1

For merging feature branches into master we use git rebase of the feature-branch onto master and then git merge --no-ff*. Now we want to record the changes required/made for merging (applying the commit to the new HEAD) in a separate commit**.

Normally git rebase changes commits from the feature branch so that they cleanly apply to the new HEAD combining both the original changes from the commit with the conflict resolution.

Is it possible to both have a clean linear history, as results from git rebase followed by git merge, and a record (in a commit) of changes introduced by the rebase action?

Some of the rebase/merge problems might be caused by people losing track of what changes to merge: so How to resolve merge conflicts in Git might help in improving the results of people rebasing/merging, but it doesn't help us in recording and reviewing the changes made for the merge.

I think I grasp the concepts of merging and rebasing in git: https://www.atlassian.com/git/tutorials/merging-vs-rebasing and the referred atlassian article (https://www.atlassian.com/git/tutorials/merging-vs-rebasing) do not help.

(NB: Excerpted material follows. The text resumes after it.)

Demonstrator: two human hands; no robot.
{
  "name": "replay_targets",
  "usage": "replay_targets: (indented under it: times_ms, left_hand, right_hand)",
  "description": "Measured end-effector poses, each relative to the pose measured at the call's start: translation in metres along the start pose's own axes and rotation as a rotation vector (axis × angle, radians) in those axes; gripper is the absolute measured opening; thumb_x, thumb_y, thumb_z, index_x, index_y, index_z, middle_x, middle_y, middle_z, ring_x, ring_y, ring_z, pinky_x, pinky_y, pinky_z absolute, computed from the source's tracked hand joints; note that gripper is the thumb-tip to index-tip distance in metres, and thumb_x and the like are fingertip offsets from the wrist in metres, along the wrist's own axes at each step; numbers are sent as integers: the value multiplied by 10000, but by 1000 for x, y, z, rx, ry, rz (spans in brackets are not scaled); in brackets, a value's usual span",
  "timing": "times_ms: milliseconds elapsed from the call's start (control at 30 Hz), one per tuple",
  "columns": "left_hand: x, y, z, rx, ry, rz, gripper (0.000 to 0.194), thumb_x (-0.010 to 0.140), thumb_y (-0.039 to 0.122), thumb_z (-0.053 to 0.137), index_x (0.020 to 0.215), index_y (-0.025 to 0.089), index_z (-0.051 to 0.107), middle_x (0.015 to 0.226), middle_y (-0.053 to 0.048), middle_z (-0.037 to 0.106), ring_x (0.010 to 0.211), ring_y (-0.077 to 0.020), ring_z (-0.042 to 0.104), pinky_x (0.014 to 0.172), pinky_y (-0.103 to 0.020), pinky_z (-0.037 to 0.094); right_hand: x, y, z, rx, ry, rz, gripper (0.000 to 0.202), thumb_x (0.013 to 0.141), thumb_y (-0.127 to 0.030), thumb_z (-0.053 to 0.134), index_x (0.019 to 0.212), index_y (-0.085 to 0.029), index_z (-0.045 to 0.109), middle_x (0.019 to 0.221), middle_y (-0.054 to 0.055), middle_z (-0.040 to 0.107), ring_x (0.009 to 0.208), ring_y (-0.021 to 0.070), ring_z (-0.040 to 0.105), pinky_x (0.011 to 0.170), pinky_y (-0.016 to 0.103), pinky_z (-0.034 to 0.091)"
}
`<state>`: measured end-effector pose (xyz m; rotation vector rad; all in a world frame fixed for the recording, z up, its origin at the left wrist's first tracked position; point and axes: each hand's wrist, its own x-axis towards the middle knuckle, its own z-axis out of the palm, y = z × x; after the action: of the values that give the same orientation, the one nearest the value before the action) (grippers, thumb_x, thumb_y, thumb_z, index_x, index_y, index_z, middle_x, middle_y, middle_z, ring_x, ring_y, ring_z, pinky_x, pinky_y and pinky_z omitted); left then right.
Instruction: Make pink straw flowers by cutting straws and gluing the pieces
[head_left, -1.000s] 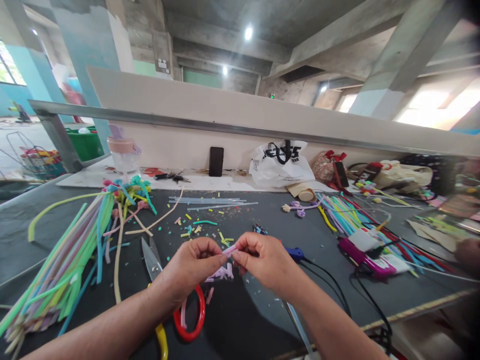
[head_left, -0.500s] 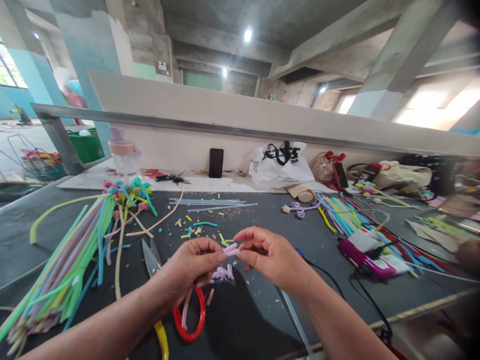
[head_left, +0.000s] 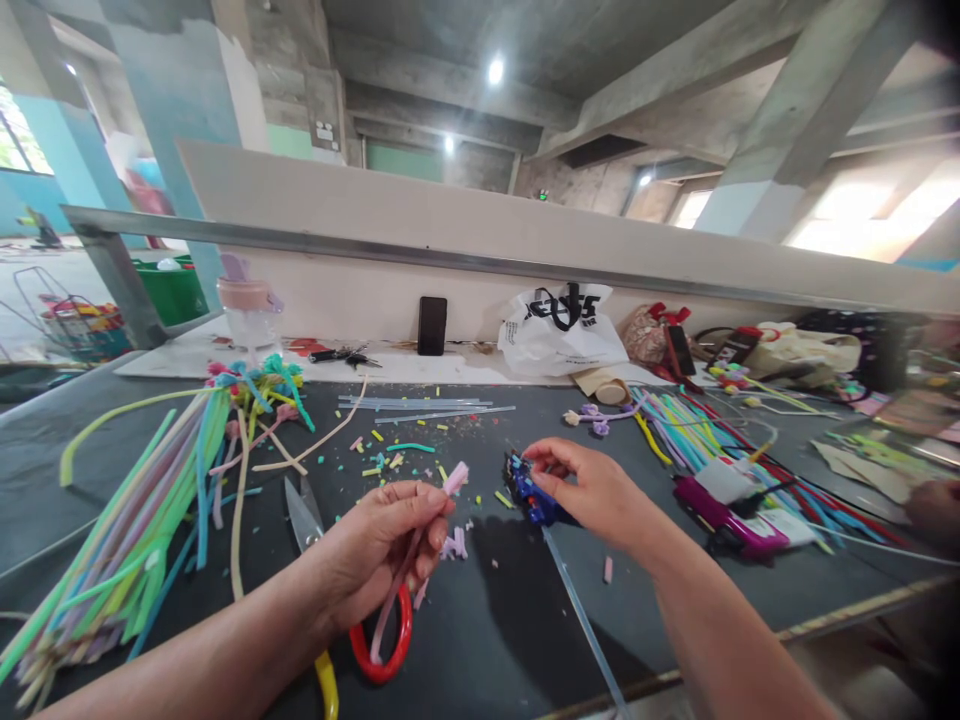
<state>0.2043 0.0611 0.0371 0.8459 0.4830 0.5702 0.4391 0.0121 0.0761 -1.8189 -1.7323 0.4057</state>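
Observation:
My left hand (head_left: 401, 535) is closed on a pink pipe cleaner (head_left: 456, 478). Its thicker, bunched tip sticks up past my thumb, and its thin stem hangs down across the red scissor handle. My right hand (head_left: 585, 490) is at a blue glue gun (head_left: 534, 497), fingers and thumb curled about its front part; the palm hides the rest. A clear glue stick (head_left: 581, 620) runs from the gun toward the table's front edge. Large scissors (head_left: 306, 520) lie partly under my left forearm. Small lilac cut pieces (head_left: 454, 543) lie between my hands.
A bundle of pastel pipe cleaners (head_left: 142, 530) lies left, another (head_left: 697, 435) right, beside a magenta device (head_left: 720, 515) with cables. Clear glue sticks (head_left: 427, 404), yellow scraps, a phone (head_left: 432, 326) and a white bag (head_left: 562, 330) are farther back. Another person's hand (head_left: 930, 505) shows far right.
My hands have parted. The right let go of the pink tip and moved right to the blue glue gun; the left keeps the pipe cleaner. A small pink piece now shows below my right wrist.

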Motion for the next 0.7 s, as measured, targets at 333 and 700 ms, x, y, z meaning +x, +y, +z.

*: Actually we often use git merge --squash; I prefer answers that use --no-ff instead of --squash. And, --squash will probably squash the carefully separated feature and merge changes. And thus, be not that useful in this context.

**: Context: my colleague has a tendency to create big squashed commits and within include some of their unreviewed code and omit some code (that we do want merged) of other colleagues and thereby break builds; cause bugs; and remove functionality all under the name of 'just' rebasing branches. Therefore we are looking for ways to keep track of what havoc they wreak. I assume the general advise would be smaller/atomic commits, shorter lived branches, better automated testing/continuous integration, and to get rid of said colleague. However, none of these are currently easy to attain in the short term; we strive to improve ourselves on the first three points.

Kasper van den Berg
  • 8,951
  • 4
  • 48
  • 70
  • 1
    The solution to your problem is not technical, it is either: giving your colleague the feedback and support they need to stop causing these problems; or their no longer being your colleague. – jonrsharpe Oct 30 '19 at 22:23

2 Answers2

2

Is it possible to both have a clean linear history, as results from git rebase followed by git merge, and a record (in a commit) of changes introduced by the rebase action?

Not really, no.

What Git has are commits. This translates to—mostly anyway—the fact that all Git has are commits. I'll address the word mostly in a moment.

Each commit has its own unique hash ID. That one hash ID acts as the true name of the commit; all other techniques for finding the commit tend to be means of finding the one true hash ID, then using that to find the commit.

A branch name like master or dev, or a remote-tracking name like origin/master or origin/dev, holds the hash ID of one commit.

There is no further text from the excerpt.